- **WORK TO BE COMPLETED**: What you need to produce from the material below is an exact transcription of the lines from the one with "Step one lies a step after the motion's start" through the one with "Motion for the", both included, and no other line.

- **INFORMATION SHOWN**:
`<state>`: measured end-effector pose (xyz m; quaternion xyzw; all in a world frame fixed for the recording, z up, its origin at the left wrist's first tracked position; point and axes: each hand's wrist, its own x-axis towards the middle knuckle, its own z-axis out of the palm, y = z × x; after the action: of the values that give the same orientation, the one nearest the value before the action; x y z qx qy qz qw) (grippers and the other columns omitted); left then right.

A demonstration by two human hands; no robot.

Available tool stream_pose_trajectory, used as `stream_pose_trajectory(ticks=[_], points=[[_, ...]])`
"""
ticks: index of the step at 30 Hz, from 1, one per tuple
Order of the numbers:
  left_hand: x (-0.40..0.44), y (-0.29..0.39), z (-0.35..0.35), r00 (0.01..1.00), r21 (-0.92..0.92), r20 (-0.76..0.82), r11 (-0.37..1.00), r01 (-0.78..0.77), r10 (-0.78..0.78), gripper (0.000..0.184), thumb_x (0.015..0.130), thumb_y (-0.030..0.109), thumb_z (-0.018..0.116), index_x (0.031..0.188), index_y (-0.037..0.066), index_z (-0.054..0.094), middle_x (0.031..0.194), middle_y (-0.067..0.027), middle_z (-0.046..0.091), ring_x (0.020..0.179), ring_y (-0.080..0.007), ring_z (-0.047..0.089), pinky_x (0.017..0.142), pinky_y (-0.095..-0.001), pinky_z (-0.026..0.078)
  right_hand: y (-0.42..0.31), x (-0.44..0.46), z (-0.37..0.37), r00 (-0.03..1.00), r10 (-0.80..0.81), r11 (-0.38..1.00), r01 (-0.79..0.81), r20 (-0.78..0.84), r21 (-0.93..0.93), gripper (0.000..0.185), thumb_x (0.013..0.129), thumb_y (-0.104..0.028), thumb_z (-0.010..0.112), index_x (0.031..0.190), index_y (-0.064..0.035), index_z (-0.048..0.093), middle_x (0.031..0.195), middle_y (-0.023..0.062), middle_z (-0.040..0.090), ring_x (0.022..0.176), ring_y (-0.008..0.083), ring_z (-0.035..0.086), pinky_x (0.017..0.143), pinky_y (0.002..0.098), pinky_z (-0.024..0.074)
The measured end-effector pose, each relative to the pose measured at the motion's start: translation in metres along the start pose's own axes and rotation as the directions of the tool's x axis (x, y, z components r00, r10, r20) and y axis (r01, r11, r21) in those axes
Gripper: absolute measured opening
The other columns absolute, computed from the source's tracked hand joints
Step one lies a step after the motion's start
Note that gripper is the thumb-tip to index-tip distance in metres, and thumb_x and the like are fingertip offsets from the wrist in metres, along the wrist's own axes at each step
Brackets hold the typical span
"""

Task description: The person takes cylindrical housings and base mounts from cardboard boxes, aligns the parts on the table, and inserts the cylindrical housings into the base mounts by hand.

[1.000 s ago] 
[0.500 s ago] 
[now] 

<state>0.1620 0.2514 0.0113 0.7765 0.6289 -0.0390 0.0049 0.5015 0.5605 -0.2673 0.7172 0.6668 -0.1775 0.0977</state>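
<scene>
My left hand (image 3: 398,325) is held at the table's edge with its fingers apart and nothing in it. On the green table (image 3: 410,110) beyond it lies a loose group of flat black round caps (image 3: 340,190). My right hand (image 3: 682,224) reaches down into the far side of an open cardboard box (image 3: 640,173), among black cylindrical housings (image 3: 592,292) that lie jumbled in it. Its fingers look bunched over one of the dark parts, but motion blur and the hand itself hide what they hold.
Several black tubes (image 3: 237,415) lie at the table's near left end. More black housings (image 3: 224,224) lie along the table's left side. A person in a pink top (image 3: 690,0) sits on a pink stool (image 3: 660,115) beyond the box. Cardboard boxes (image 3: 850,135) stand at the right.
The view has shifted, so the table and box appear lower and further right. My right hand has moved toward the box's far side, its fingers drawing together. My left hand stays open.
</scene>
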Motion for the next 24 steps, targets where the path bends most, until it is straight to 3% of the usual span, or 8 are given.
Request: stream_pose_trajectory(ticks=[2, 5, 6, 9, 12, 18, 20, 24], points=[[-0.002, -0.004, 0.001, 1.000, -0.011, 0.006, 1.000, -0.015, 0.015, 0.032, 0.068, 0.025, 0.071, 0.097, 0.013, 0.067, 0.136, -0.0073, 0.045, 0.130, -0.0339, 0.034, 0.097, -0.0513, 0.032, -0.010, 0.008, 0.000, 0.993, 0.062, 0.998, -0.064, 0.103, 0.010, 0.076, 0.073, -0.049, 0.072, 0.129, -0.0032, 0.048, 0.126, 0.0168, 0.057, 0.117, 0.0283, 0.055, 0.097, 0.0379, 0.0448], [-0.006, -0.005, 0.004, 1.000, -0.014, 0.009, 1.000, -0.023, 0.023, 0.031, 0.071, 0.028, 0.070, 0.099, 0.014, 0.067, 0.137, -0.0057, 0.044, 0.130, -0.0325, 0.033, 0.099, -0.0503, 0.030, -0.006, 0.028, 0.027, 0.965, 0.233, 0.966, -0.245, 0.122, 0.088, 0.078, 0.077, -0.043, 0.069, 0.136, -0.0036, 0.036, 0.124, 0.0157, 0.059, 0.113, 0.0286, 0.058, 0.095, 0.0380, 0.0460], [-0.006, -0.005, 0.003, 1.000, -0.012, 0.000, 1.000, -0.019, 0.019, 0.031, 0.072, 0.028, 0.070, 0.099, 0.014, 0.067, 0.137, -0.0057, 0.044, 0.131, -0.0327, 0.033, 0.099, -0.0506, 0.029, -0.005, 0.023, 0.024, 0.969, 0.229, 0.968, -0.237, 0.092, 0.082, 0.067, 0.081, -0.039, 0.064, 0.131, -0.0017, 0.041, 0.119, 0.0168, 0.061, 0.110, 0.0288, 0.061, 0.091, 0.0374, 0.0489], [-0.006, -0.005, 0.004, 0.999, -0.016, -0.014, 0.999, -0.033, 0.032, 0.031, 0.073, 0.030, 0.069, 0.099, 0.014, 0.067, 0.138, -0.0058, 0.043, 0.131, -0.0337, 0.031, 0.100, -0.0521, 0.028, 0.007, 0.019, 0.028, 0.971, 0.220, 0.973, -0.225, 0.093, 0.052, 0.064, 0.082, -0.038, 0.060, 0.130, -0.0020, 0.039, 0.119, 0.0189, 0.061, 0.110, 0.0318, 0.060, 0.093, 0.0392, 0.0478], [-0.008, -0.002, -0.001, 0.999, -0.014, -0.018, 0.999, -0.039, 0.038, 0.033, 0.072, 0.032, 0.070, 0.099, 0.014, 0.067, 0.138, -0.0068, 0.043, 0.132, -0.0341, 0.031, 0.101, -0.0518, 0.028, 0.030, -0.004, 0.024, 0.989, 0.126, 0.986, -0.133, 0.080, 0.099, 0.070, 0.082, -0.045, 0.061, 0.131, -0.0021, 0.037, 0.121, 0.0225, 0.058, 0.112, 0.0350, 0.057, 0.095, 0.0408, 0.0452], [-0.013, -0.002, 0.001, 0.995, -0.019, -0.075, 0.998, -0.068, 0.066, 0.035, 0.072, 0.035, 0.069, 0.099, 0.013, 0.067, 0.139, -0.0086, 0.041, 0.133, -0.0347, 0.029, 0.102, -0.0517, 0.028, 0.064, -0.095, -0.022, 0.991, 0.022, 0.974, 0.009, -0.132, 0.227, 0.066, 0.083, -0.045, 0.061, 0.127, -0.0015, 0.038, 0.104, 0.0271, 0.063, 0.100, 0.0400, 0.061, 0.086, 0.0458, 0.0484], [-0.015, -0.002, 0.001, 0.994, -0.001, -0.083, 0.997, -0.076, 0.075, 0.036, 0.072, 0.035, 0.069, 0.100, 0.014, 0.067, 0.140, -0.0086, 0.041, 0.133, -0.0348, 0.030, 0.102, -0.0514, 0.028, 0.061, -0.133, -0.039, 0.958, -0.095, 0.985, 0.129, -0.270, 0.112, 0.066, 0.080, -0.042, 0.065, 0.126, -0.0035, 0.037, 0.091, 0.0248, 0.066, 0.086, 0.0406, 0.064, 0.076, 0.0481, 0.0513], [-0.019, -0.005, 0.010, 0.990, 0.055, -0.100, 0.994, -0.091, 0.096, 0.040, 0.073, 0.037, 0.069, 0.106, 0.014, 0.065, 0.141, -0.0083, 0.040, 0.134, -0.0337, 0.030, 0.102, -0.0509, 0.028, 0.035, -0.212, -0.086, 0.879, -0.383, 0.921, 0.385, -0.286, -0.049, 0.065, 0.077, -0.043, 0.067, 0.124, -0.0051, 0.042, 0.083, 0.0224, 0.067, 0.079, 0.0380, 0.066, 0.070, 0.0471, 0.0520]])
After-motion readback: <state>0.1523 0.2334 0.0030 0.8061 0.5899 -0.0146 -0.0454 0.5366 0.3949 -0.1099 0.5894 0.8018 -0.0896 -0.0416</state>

- **OUTPUT FOR THIS EXERCISE**:
Step one lies a step after the motion's start
Note that gripper is the thumb-tip to index-tip distance in metres, and thumb_x and the like are fingertip offsets from the wrist in metres, along the wrist's own axes at each step
Brackets hold the typical span
"""

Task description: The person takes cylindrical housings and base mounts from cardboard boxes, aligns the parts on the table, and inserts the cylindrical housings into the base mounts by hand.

[1.000 s ago] 
[0.500 s ago] 
[now] 

<state>0.1620 0.2514 0.0113 0.7765 0.6289 -0.0390 0.0049 0.5015 0.5605 -0.2673 0.7172 0.6668 -0.1775 0.0977</state>
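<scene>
My left hand (image 3: 398,325) is held at the table's edge with its fingers apart and nothing in it. On the green table (image 3: 410,110) beyond it lies a loose group of flat black round caps (image 3: 340,190). My right hand (image 3: 682,224) reaches down into the far side of an open cardboard box (image 3: 640,173), among black cylindrical housings (image 3: 592,292) that lie jumbled in it. Its fingers look bunched over one of the dark parts, but motion blur and the hand itself hide what they hold.
Several black tubes (image 3: 237,415) lie at the table's near left end. More black housings (image 3: 224,224) lie along the table's left side. A person in a pink top (image 3: 690,0) sits on a pink stool (image 3: 660,115) beyond the box. Cardboard boxes (image 3: 850,135) stand at the right.
The view has shifted, so the table and box appear lower and further right. My right hand has moved toward the box's far side, its fingers drawing together. My left hand stays open.
</scene>
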Motion for the next 24 steps, targets where the path bends most, until it is straight to 3% of the usual span, or 8 are given.

That wraps up the exercise.